Le parquet a requis la réclusion à perpétuité contre Filippo Turetta, 22 ans, pour le meurtre en novembre 2023 de Giulia Cecchettin, également âgée de 22 ans.
L'étudiante en génie biomédical à Padoue, ville universitaire à une quarantaine de km de Venise, a reçu au moins 75 coups de couteau.
L'avocat de l'accusé, Giovanni Caruso, a jugé excessive la demande de réclusion à perpétuité, affirmant que son client, qui a reconnu les faits, n'était "pas Pablo Escobar", le célèbre baron de la drogue colombien.
A l'ouverture du procès à Venise en septembre, il avait mis en garde contre un "procès médiatique" et a insisté la semaine dernière sur l'absence de "circonstances aggravantes" comme la préméditation.
Mais selon le procureur Andrea Petroni, M. Turetta a agi avec "une particulière brutalité" envers sa compagne avant de fuir avec la victime dans sa voiture.
Le corps avait été retrouvé une semaine après sa disparition dans un ravin près du lac Barcis, au nord de Venise, et M. Turetta avait été arrêté le lendemain près de Leipzig, en Allemagne.
Le père de Giulia, Gino Cecchettin, a refusé de commenter la peine potentielle. "Je suis déjà mort intérieurement", a-t-il déclaré la semaine dernière à la radio publique Rai. "Pour moi, rien ne changera. Je ne reverrai plus jamais Giulia".
"La seule chose que je peux faire (...) c'est faire en sorte qu'il y ait le moins de cas possibles comme celui de Giulia, qu'il y ait moins de parents devant pleurer une fille décédée".
"Le patriarcat tue"
Le meurtre de Giulia Cecchettin a relancé le débat sur les violences contre les femmes en Italie, où la culture de la drague va souvent de pair avec des comportements machistes et sexistes.
Des milliers de personnes avaient assisté à ses funérailles et son père avait imploré les hommes de "remettre en question la culture qui tend à minimiser la violence de la part d'hommes qui semblent normaux".
La sœur de Giulia, Elena, a appelé à une révolution culturelle, exhortant à "tout brûler", un message depuis inscrit sur les murs et les banderoles, souvent accompagné de la phrase: "Le patriarcat tue".
Sur 276 meurtres recensés par le ministère italien de l'Intérieur cette année, 100 victimes étaient des femmes – 88 tuées par un proche, la grande majorité par un partenaire ou un ex.

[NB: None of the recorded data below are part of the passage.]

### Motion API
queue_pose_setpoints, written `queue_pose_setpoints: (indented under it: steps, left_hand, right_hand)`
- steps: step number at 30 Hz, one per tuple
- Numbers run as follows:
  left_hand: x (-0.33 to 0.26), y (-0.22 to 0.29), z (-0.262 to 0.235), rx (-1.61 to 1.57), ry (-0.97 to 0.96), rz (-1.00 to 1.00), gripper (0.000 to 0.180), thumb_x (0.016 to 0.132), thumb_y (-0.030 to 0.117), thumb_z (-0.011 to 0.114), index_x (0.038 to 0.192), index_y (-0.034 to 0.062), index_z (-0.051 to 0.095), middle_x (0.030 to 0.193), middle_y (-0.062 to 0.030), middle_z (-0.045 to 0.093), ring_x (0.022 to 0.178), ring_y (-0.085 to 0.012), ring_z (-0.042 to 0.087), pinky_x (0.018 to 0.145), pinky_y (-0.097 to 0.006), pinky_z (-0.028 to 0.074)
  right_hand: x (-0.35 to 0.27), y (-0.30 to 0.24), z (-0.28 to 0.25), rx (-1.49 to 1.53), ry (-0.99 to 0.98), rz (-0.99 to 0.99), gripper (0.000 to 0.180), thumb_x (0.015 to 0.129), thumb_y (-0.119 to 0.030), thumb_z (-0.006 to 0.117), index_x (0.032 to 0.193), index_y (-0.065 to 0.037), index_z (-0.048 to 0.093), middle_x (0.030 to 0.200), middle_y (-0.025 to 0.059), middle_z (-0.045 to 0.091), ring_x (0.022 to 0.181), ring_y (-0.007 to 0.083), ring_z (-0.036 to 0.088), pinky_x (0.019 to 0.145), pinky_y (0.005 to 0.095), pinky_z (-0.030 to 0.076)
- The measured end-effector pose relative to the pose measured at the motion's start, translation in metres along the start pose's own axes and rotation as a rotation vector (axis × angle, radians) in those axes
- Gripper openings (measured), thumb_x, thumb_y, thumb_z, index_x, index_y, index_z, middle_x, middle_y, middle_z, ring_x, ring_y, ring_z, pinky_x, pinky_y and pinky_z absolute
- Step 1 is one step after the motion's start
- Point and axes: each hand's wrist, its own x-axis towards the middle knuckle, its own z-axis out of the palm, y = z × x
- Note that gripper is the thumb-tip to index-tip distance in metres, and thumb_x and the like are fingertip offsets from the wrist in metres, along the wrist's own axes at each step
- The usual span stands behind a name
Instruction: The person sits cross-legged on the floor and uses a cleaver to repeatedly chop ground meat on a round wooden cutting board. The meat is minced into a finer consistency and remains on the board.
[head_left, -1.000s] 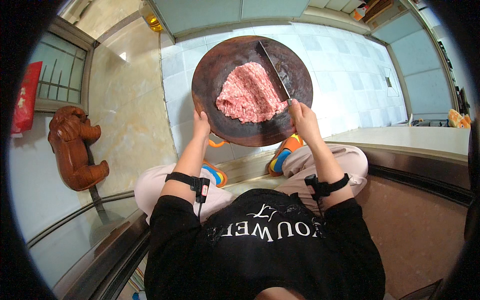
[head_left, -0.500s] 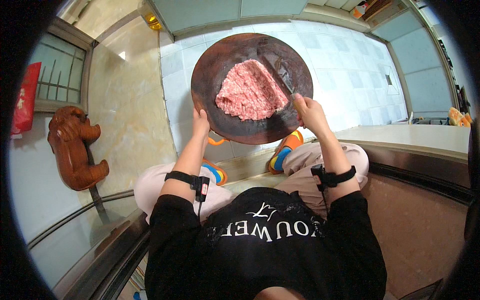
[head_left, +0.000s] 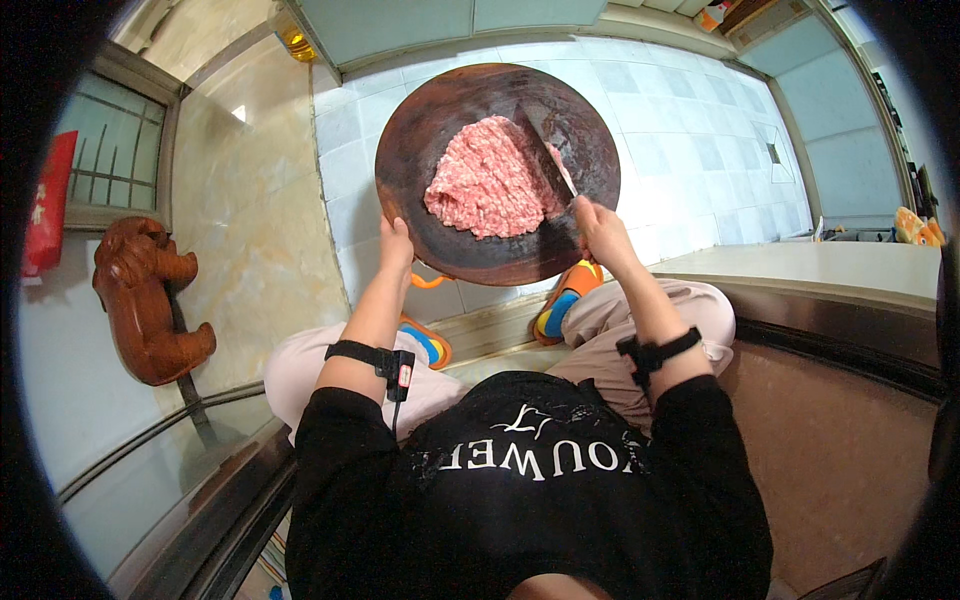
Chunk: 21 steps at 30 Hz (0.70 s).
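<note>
Brown wooden dog figure (head_left: 145,300) at left (on marble floor (head_left: 250,200)); red panel (head_left: 48,205) beyond.

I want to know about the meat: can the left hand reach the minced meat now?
Probably yes. The left hand rests on the rim of the round board, and bare board alone lies between it and the minced meat.

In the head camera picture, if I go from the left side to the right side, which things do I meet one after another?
Red hanging → brown dog figure → left hand on the board's rim → minced meat → right hand gripping the cleaver → pale counter.
</note>
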Motion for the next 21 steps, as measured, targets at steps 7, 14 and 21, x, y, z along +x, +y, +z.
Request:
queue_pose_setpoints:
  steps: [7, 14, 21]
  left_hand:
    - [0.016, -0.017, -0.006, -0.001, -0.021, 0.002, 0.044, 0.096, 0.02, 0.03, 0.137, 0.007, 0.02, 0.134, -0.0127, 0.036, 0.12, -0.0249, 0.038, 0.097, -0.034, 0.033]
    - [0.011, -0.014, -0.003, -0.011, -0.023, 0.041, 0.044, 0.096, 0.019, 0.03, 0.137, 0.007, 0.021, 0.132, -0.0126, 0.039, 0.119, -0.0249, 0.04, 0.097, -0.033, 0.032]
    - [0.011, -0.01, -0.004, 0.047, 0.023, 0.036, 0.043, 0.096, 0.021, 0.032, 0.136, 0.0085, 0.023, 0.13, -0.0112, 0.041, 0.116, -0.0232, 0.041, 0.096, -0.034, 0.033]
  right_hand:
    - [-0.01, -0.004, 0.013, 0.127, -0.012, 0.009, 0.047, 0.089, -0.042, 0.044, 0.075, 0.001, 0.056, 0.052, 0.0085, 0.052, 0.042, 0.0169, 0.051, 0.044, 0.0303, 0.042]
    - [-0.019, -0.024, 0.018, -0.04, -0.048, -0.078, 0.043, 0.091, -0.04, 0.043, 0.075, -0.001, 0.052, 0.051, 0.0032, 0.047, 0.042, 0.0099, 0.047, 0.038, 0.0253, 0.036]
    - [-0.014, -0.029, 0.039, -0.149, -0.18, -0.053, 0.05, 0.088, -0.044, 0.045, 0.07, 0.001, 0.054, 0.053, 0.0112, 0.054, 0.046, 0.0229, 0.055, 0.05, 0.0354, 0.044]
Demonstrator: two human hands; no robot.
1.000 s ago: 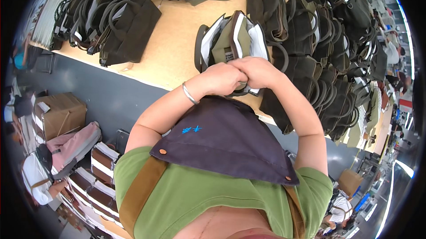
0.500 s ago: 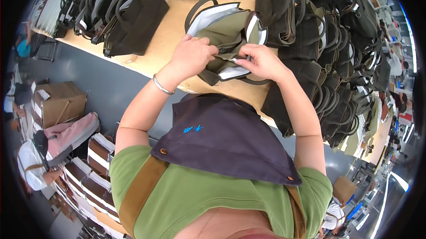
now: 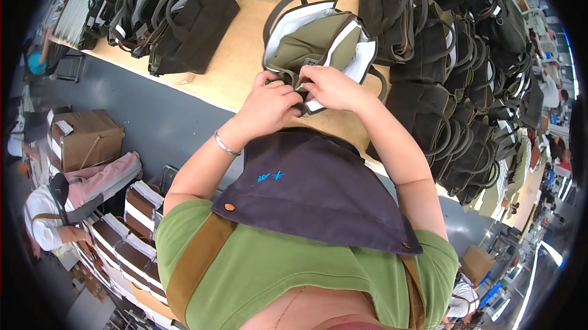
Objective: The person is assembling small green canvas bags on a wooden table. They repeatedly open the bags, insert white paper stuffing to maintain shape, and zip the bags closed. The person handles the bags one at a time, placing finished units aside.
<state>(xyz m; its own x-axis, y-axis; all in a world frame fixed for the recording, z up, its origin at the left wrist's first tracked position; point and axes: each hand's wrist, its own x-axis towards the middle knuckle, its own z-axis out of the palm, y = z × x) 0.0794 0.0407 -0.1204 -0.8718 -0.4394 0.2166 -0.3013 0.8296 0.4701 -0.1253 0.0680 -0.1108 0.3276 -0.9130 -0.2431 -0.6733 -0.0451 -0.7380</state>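
I see one olive-green canvas bag (image 3: 318,45) lying on the tan wooden worktop (image 3: 239,60), straight ahead of me. It lies tipped over with its mouth facing me and gaping wide, so the white lining shows as a broad pale band around the opening. Dark trim edges the rim, and a dark strap handle arcs over its far left side. A small dark label sits on the olive panel near the middle. The near edge of the opening is bunched together where my left hand (image 3: 269,106) and right hand (image 3: 334,88) pinch it, both closed on the fabric.
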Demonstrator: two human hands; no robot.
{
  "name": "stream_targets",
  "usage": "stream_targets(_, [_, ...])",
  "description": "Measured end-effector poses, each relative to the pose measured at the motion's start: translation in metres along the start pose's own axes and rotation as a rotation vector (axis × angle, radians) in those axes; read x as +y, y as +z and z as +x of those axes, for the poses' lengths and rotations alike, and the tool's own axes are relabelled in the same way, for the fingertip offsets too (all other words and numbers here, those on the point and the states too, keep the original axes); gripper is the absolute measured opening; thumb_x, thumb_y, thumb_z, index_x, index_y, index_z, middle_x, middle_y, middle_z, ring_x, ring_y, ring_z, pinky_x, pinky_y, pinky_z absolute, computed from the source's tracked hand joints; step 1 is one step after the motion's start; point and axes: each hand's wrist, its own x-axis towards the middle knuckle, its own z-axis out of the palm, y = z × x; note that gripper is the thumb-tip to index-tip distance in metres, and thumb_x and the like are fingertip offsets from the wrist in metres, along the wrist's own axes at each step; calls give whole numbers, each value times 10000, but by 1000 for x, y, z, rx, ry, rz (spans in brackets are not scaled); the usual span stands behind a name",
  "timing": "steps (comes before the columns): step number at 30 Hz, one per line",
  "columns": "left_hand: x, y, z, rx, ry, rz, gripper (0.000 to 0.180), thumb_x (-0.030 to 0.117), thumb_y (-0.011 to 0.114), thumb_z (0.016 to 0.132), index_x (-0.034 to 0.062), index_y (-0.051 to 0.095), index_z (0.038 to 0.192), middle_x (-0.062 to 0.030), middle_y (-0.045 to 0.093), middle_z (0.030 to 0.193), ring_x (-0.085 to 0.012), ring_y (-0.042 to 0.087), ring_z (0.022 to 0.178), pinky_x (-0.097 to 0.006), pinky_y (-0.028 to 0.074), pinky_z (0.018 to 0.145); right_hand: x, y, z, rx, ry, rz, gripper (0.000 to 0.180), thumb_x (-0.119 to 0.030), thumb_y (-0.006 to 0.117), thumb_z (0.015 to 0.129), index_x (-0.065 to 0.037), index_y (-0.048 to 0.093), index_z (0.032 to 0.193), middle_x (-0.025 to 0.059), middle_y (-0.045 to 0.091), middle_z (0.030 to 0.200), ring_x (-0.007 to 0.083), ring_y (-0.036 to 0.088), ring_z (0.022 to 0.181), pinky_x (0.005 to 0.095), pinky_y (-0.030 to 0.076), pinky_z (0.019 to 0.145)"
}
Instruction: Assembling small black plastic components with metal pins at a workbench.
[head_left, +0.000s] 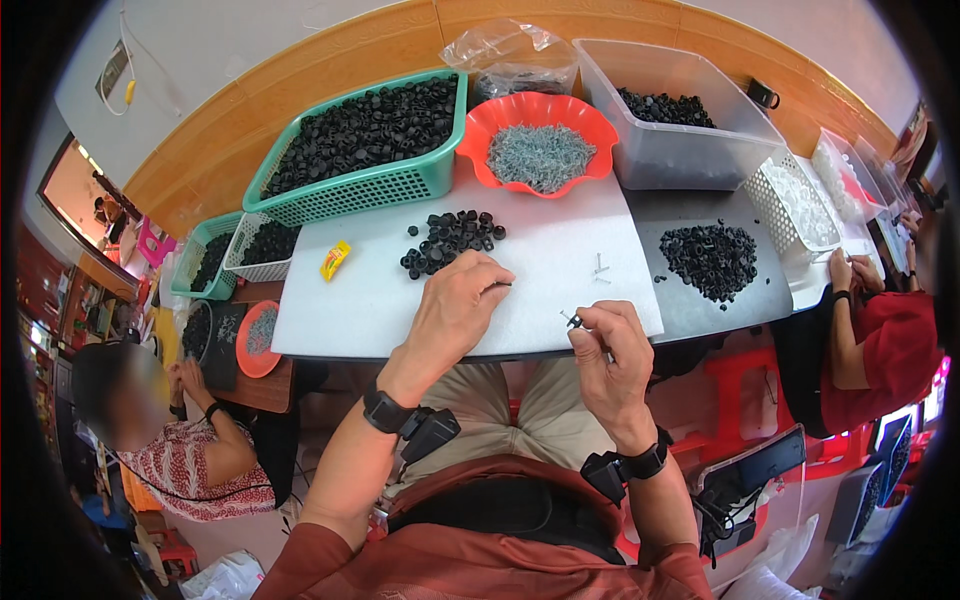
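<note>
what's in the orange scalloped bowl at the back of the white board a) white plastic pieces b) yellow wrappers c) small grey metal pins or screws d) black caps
c: the orange bowl holds a heap of small grey metal pieces, while the black caps sit in the green basket beside it and in a loose pile in front of the left hand.

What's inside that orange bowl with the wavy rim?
The orange bowl holds a heap of small grey metal pieces, possibly screws or pins; they are too small to tell. The heap covers the bowl's bottom, so anything beneath it stays hidden.
</note>
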Motion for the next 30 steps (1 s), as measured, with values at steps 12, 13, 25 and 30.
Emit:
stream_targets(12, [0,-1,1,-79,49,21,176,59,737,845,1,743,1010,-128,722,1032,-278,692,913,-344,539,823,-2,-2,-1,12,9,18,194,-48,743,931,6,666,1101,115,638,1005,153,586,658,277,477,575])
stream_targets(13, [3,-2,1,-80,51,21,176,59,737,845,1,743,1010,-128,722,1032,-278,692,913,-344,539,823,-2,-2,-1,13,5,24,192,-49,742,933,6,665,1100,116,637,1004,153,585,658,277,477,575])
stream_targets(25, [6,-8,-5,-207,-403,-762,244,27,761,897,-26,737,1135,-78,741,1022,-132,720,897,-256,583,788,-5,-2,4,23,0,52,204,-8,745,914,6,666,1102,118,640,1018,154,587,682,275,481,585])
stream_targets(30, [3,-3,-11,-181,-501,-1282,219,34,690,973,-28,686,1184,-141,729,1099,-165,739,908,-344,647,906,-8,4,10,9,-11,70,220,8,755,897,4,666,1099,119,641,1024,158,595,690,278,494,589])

Un chiffre comparable aux 110 féminicides sur 310 meurtres au cours de la même période l'an dernier, dont 90 femmes tuées par un proche. En 2022, 106 femmes ont été tuées par un proche, et 107 en 2021.
La famille Cecchettin a créé une fondation pour développer la sensibilisation, le soutien aux femmes victimes de violence et encourager l'égalité et le respect.
Fin novembre, des dizaines de milliers de personnes ont défilé à Rome et à Palerme (Sicile) pour marquer une journée internationale contre le féminicide, nombre d'entre elles marchant au nom de Cecchettin.
Tollé ministériel
Tout en dénonçant la discrimination historique à l'égard des femmes et l'absence de politiques telles que l'éducation sexuelle à l'école, certains militants accusent le gouvernement ultraconservateur de Giorgia Meloni d'avoir abandonné les femmes.
En novembre, le ministre de l'Education, Giuseppe Valditara, a déclenché une polémique en déclarant que "le patriarcat n'existe plus" dans la loi italienne et en imputant les violences contre les femmes à l'immigration clandestine.
Elena Cecchettin a rétorqué que sa sœur avait été tuée par un "jeune Italien blanc".
Mme Meloni, première femme au poste de Premier ministre, a déclaré la semaine dernière que la législation ne manquait pas en Italie, mais que "le défi restait avant tout culturel".
La dirigeante du parti d'extrême droite Fratelli d'Italia a également établi un lien avec l'immigration clandestine, même si les chiffres officiels de 2022 montrent que 94% des femmes italiennes victimes de meurtre ont été tuées par des Italiens.